Israel has announced it will equip the F-35s it starts receiving this December with its own command, control, communications and computing (C4) system. The software, produced by Israel Aerospace Industries (IAI), is an upgrade of an existing C4 system the Israeli air force flies on its F-15 and F-16s.
By adapting proprietary software to the F-35, Israel has leveraged the strike fighter’s open-architecture software design long touted by Lockheed Martinand the Joint Program Office (JPO). In effect, IAI has written the first “app” for the F-35 and, arguably, set a precedent for F-35 software independence.
“Imagine putting some new applications on your mobile phone,” says Benni Cohen, general manager of IAI’s Lahav Division. “It is not difficult. You can do it without touching the mission systems.”
His metaphor is a useful one. While the specifics are not exactly the same, think of the F-35’s software backbone as an “operating system” like Apple’s iOS and IAI’s C4 software, which sits atop it as an “application.” With the right application interface, developers can write new apps for the F-35, adding new functionality.

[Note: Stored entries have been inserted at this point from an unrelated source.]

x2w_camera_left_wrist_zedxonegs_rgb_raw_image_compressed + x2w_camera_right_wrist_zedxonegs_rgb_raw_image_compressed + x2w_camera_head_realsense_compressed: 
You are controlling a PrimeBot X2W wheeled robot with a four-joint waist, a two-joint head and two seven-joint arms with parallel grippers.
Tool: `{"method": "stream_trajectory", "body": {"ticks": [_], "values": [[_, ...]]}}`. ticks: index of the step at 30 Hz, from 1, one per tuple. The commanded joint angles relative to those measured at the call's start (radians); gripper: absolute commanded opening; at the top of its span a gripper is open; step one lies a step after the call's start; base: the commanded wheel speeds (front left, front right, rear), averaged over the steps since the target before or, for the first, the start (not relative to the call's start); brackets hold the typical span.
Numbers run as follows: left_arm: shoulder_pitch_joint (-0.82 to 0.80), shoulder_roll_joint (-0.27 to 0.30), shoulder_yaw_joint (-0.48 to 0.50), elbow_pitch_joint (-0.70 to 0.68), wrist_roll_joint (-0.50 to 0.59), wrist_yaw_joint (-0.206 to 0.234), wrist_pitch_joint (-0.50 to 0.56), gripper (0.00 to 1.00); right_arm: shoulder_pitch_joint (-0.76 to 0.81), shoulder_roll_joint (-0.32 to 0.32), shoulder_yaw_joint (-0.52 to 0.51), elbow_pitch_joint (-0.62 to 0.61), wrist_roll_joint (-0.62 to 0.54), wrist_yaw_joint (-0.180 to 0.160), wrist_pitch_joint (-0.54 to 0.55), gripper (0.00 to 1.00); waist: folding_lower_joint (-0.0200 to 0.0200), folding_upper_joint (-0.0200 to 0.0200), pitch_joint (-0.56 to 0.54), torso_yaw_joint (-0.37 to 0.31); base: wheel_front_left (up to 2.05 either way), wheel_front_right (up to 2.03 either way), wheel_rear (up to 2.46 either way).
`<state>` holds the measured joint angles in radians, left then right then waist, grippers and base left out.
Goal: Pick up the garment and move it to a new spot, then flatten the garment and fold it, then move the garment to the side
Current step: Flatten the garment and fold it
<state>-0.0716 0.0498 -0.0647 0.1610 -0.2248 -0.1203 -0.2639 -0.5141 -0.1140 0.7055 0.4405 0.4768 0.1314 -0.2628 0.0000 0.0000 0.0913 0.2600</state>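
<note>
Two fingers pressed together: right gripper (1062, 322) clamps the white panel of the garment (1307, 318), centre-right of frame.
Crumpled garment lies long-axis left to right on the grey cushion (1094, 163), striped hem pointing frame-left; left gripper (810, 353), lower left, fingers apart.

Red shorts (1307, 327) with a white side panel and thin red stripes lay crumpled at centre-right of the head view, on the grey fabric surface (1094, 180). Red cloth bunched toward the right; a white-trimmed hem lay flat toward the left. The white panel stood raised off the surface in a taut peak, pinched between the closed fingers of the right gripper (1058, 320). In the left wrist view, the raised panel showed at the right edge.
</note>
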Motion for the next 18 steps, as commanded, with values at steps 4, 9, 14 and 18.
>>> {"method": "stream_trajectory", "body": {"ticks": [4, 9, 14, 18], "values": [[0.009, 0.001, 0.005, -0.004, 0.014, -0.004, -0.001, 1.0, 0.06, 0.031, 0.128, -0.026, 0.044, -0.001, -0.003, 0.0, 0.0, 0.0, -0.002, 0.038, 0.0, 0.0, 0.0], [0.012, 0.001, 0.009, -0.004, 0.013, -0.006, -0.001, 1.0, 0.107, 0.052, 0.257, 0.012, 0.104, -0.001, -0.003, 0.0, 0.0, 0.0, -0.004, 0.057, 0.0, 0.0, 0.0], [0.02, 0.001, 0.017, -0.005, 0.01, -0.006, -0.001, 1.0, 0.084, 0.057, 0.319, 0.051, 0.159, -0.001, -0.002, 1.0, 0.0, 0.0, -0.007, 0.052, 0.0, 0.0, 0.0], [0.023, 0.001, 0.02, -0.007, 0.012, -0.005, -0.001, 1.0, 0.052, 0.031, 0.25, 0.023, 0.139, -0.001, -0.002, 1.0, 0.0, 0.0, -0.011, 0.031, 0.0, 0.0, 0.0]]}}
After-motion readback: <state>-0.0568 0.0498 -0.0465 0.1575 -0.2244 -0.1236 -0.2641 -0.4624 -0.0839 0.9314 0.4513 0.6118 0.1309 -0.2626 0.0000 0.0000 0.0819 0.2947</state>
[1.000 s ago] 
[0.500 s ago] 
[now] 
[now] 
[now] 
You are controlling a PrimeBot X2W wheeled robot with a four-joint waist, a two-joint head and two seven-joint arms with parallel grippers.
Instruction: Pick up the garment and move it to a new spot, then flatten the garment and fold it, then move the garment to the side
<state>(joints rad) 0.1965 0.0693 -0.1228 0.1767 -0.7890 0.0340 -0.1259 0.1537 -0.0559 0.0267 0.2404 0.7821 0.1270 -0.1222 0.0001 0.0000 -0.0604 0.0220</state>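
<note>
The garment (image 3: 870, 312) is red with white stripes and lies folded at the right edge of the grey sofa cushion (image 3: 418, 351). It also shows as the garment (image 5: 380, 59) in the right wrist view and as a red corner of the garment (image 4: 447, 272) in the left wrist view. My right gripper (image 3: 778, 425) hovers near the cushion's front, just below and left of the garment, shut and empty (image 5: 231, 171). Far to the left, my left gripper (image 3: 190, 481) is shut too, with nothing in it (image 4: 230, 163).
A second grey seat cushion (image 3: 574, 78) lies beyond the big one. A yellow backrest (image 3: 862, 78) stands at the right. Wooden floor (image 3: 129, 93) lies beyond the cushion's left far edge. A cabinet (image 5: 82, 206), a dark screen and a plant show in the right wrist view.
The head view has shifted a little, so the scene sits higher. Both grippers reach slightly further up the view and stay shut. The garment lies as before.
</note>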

“Yes, it is straightforward to tap into that [F-35 system] data and build upon that information to make new applications or add new functionality that benefits the overall fight,” John Clark agrees. Clark is director of mission systems and software at Lockheed Martin’s Skunk Works, which is working with the U.S. Air Force to craft a software protocol called Open Mission Systems (OMS), designed to enable faster technology insertion into existing and future platforms.
By standardizing the process for moving data around the F-35’s open architecture backbone, OMS will enable more rapid software development and mission systems integration. The protocol is still in development but is planned to be introduced on the F-35 “in the near future,” says Lockheed. By working independently, however, Israel may have already changed the game.
Israel will not add its C4 system using OMS but instead exploit the F-35’s existing openness. Whenever OMS does arrive, the fact that someone has already written an app for the aircraft now provides F-35 customers the option to add their own software, rather than waiting for upgrades planned by the U.S. Current plans for the JSF partner nations to develop a follow-on Block 4 software package are not expected to start until 2018 and will take six years.
“The folks at IAI doing that will certainly bring up [the issue] as more partner nations have the desire to do that,” says Clark. “But it is also a double-edged sword. They do not get the benefits of the rest of the ecosystem the F-35 has by deviating.”
Clark points out the F-35 program has a defined joint standards process intended to align partner nations with common enterprise support across the board, for software or hardware.